For decades, the global response to environmental destruction has been a complex web of regulatory frameworks. These systems, detailed and often technocratic, have primarily operated on a principle of licensing harm and penalizing infractions with fines. But what happens when those fines are simply absorbed as a “cost of doing business”? The result is a system that has, by and large, failed to stem the tide of widespread, long-term environmental damage. This was the central challenge posed by Jojo Mehta of the Stop Ecocide Foundation in a recent presentation at Osgoode Hall Law School presented by the Jack & Mae Nathonson Centre on Transactional Human Rights, Crime, and Security. Her argument moves beyond tweaking existing regulations and calls for a fundamental shift in our legal consciousness: the international recognition of “ecocide” as a crime.
The Deterrence Factor of Criminal Law
The core of the case for ecocide law lies in the adaption of the term in criminal law. Environmental regulations exist in a sphere of administrative compliance, whereas criminal law carries an undeniable ethical and moral weight which could create more opportunities for deterrence rather than the acceptance of fines, for instance, as a ‘cost of business’. It draws a societal line in the sand, declaring certain acts not merely “non-compliant” but inherently wrong.

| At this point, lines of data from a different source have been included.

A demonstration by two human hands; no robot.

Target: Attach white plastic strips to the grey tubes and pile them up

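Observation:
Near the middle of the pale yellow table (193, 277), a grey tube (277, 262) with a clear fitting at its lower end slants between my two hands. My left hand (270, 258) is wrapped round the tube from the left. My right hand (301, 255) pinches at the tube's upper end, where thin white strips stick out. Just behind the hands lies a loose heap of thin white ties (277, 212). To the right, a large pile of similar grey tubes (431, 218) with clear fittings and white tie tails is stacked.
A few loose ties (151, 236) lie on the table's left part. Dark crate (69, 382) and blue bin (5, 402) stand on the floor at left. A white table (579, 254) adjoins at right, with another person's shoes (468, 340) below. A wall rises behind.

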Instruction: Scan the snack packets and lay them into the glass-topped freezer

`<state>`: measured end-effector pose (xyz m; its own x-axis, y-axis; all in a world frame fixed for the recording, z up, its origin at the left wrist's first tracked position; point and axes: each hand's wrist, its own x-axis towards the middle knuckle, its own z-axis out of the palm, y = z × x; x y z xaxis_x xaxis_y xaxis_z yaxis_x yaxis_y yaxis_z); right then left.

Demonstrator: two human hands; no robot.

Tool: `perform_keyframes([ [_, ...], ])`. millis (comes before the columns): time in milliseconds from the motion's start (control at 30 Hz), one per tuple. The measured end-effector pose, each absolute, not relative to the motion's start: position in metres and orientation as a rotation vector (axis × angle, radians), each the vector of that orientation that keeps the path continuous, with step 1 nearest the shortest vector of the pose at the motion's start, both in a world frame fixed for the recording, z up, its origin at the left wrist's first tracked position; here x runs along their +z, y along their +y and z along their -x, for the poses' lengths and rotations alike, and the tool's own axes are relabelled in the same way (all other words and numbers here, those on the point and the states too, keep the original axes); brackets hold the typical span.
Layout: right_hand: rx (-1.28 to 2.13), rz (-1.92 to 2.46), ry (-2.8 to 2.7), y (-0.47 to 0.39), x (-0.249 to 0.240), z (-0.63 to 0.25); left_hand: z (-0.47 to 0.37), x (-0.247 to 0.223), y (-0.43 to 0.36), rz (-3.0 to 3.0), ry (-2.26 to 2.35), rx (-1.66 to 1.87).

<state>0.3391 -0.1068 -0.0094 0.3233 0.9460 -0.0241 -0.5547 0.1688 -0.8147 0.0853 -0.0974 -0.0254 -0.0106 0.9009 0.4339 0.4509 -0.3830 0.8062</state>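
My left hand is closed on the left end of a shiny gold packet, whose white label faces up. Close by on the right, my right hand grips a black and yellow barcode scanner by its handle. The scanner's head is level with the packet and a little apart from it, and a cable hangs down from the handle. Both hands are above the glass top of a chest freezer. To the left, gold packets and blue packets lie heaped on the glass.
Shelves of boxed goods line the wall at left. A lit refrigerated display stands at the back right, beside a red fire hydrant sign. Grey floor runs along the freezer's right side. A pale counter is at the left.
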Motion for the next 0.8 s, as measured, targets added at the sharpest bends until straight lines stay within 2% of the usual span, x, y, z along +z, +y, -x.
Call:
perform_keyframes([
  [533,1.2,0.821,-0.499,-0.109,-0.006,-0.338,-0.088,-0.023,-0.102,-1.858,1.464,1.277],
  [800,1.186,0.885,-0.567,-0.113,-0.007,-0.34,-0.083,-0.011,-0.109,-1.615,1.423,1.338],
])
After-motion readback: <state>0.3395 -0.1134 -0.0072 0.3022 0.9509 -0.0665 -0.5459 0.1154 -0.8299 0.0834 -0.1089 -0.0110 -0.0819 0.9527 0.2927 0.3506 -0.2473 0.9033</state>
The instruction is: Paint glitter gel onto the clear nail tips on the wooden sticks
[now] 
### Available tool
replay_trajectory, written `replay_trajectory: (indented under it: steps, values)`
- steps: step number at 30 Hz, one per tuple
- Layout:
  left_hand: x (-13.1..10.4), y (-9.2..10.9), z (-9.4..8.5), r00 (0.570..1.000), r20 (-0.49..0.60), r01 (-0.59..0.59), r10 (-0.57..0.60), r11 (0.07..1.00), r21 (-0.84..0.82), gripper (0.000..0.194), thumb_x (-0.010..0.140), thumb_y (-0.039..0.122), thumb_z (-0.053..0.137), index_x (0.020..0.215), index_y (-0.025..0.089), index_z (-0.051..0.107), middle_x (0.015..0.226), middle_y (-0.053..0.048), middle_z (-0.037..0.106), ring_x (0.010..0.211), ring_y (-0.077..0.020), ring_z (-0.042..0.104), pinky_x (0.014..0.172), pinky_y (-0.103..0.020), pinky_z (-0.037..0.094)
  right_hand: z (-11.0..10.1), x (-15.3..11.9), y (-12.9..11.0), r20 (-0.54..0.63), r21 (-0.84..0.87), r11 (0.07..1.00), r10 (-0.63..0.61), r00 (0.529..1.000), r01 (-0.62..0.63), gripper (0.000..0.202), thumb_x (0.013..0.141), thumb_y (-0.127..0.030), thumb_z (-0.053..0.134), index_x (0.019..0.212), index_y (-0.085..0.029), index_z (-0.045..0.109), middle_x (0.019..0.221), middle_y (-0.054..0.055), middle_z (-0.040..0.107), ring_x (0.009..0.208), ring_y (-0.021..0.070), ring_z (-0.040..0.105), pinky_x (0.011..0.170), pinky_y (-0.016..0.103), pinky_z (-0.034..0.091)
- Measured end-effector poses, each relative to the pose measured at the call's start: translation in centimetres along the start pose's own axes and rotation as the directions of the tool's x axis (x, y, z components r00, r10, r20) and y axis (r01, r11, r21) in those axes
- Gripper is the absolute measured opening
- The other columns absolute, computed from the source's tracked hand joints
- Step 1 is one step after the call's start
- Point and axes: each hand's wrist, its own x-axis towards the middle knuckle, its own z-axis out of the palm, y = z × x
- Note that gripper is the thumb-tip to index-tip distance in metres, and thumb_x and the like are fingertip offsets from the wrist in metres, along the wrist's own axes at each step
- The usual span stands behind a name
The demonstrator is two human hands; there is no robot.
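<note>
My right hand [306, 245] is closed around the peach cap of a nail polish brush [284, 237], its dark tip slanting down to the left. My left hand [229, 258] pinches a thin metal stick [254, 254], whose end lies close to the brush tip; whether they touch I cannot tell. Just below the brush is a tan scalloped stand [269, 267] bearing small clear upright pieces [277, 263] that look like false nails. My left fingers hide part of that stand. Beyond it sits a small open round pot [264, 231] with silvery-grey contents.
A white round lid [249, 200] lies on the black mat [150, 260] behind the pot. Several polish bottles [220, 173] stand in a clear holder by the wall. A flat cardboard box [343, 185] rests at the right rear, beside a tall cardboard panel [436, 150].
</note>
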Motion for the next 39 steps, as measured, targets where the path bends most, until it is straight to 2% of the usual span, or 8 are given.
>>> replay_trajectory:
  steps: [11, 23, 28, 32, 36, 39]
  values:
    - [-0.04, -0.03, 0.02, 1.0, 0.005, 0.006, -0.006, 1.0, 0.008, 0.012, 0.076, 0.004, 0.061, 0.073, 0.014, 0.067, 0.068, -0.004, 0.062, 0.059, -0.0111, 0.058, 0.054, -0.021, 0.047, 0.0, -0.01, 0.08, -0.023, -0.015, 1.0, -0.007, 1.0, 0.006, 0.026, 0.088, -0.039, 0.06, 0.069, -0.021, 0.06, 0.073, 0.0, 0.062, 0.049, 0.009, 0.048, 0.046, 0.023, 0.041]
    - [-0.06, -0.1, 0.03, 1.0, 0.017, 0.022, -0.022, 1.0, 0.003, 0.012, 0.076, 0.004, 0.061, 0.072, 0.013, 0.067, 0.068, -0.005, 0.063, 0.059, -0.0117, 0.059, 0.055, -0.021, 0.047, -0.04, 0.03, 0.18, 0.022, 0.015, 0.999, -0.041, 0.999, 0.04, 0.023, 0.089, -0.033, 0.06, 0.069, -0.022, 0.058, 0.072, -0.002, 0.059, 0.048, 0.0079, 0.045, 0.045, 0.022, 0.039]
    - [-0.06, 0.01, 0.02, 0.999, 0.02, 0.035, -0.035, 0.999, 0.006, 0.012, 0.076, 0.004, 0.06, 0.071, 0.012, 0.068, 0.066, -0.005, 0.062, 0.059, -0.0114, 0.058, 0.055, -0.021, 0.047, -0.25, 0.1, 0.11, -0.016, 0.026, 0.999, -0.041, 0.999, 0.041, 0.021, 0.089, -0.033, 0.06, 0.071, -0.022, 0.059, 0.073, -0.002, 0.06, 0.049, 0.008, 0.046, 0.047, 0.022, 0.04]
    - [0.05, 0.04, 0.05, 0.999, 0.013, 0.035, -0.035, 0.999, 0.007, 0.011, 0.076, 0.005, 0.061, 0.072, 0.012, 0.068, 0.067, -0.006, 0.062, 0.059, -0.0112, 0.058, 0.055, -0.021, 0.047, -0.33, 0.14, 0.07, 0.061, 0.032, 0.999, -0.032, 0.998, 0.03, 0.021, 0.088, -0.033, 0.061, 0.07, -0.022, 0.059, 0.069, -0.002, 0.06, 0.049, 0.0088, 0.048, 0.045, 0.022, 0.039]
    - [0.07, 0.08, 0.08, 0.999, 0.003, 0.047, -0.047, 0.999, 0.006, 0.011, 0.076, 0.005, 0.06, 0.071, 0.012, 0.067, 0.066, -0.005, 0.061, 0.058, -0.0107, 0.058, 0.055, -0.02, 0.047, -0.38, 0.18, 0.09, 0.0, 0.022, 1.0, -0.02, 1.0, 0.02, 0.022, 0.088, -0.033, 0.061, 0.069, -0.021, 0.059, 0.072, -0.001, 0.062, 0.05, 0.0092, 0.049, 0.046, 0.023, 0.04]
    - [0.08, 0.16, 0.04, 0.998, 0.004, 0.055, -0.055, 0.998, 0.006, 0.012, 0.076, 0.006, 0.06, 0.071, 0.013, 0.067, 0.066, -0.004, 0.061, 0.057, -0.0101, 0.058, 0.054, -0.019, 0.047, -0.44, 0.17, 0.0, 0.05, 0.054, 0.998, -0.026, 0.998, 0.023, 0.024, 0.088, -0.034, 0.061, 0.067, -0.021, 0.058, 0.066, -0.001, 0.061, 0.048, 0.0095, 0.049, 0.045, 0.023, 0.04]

Mehta pointed out that corporations are, on the whole, rational actors. Their primary driver is profit, not ideological or purposeful environmental destruction. However, the pursuit of profit has led to the degradation of the very ecosystems we rely on for survival. Fines have proven to be an insufficient deterrent. Criminal law changes the calculus entirely. When individual criminal responsibility enters the picture, so does the risk of reputational catastrophe and, crucially, the loss of personal liberty. Suddenly, the potential cost becomes directly relevant to shareholders and executives in a way a corporate fine never could be. It is a powerful systemic lever that forces a recalibration of risk.